Your instructions =>
Whenever a line below includes the word "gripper", copy that line.

□ □ □ □

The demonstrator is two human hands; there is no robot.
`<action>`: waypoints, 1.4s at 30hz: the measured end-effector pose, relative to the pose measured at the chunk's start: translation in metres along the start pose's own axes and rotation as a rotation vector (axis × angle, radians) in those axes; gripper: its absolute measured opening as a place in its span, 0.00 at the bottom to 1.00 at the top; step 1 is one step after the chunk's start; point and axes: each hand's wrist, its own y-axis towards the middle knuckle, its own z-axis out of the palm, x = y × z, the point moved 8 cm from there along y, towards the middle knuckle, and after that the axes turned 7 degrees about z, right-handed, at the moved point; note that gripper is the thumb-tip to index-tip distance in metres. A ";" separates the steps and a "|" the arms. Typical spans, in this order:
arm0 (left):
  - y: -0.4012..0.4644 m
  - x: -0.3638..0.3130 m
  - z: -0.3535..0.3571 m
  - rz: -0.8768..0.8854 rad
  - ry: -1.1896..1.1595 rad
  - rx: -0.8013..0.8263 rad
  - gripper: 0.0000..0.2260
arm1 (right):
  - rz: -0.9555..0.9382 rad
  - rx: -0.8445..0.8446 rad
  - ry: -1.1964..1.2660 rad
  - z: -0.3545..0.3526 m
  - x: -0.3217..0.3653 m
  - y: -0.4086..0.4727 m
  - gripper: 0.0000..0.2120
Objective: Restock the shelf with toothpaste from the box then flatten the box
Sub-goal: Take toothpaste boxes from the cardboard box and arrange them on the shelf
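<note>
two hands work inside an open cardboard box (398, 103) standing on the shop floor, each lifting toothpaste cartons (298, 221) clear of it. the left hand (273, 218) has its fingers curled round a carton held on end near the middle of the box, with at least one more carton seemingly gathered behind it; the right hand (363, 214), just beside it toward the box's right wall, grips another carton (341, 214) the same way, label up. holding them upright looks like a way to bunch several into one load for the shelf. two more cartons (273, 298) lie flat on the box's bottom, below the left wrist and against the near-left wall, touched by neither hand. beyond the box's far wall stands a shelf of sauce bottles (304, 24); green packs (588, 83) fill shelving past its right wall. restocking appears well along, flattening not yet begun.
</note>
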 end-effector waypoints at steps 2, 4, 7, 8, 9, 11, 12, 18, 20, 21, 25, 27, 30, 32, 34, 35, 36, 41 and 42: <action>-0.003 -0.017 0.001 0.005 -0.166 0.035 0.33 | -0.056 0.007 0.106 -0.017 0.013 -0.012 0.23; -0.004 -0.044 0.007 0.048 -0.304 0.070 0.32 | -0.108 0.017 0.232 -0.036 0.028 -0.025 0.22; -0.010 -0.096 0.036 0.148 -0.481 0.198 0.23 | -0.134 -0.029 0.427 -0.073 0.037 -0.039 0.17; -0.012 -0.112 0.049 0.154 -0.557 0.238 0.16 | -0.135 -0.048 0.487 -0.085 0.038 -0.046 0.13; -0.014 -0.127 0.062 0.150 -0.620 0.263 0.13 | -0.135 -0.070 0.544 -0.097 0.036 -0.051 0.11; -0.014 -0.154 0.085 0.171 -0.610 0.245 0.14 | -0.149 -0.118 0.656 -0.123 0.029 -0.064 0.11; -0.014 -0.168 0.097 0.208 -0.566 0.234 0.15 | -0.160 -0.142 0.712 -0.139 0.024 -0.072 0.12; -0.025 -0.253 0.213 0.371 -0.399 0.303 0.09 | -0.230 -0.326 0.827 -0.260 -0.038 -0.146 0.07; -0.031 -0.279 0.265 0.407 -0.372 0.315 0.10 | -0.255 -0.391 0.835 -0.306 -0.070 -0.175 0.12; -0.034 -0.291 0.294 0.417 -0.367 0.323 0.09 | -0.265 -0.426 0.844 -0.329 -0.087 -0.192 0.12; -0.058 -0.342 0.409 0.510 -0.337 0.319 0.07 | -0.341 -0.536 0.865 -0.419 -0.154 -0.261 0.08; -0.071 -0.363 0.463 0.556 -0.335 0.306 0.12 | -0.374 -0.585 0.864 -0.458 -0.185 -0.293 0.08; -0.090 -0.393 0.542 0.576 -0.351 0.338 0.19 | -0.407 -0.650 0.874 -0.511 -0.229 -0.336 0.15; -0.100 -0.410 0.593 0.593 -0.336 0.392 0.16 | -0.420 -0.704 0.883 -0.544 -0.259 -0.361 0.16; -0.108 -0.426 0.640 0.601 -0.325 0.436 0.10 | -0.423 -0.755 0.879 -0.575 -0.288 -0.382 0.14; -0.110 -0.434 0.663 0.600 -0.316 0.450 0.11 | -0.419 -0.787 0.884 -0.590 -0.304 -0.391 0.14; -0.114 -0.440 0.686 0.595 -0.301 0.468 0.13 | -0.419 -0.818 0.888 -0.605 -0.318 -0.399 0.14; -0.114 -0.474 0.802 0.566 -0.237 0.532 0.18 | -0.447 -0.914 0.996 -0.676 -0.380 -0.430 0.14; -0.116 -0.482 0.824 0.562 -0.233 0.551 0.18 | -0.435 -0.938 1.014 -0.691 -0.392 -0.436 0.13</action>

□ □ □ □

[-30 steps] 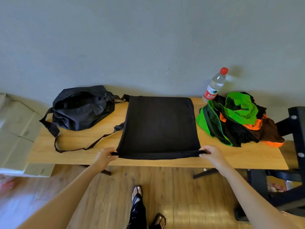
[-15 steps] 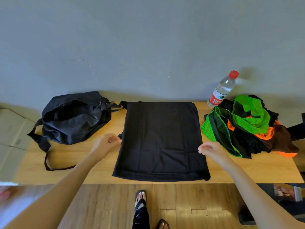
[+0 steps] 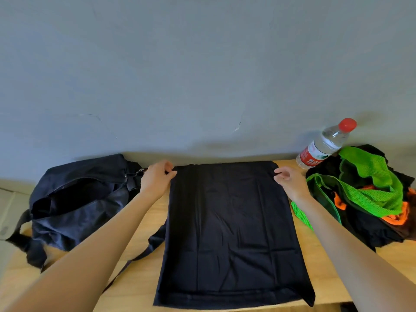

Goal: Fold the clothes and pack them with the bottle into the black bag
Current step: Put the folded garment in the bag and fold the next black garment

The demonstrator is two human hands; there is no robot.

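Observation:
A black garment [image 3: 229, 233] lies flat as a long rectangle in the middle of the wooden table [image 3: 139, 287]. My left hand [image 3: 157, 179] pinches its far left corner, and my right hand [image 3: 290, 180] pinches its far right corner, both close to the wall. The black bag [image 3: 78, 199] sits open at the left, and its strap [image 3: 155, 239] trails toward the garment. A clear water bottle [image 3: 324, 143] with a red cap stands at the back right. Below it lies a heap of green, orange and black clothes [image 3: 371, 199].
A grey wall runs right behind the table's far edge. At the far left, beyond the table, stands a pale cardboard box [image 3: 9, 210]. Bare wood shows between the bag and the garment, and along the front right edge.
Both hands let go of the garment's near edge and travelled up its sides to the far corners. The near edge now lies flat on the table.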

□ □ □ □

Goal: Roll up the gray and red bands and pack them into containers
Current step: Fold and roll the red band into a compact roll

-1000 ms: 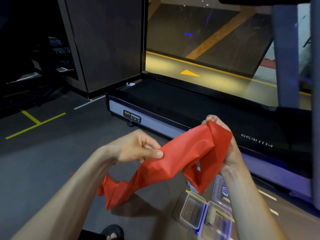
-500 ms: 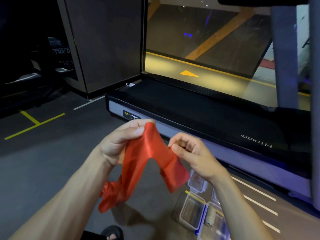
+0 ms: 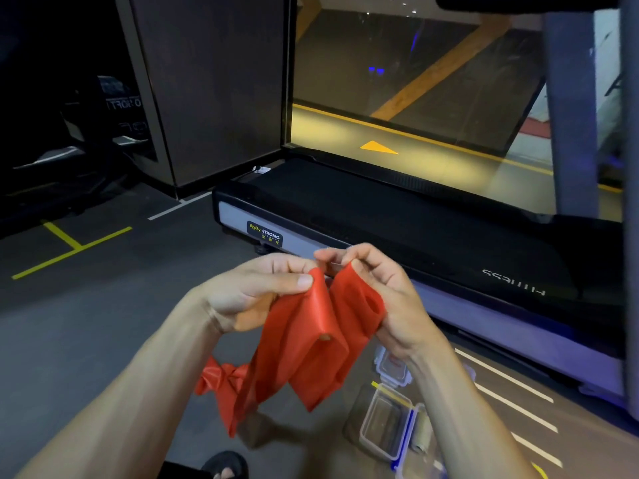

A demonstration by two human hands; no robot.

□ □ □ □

Written answer =>
`<action>`: waypoints, 1.4s at 30hz: the measured end-effector pose, relative to the pose measured at the chunk's start: translation in metres along the start pose's own axes and rotation as a rotation vector (axis × angle, radians) in those axes; gripper: its absolute measured opening as a place in its span, 0.00 at the bottom to 1.00 at the top; step 1 is one step after the chunk's start; point and axes: each hand's wrist, its own y-axis towards the middle knuckle, its own z-axis out of the palm, x = y × z, the point moved 8 cm from there along y, towards the middle knuckle, and after that the axes turned 7 degrees about z, right-handed, at the moved point; note that gripper is the thumb-tip to index-tip distance in metres. A ";" separates the steps and a "|" the arms. Typical spans, in this order:
  - gripper: 0.0000..0.2260
  - gripper: 0.0000..0.2120

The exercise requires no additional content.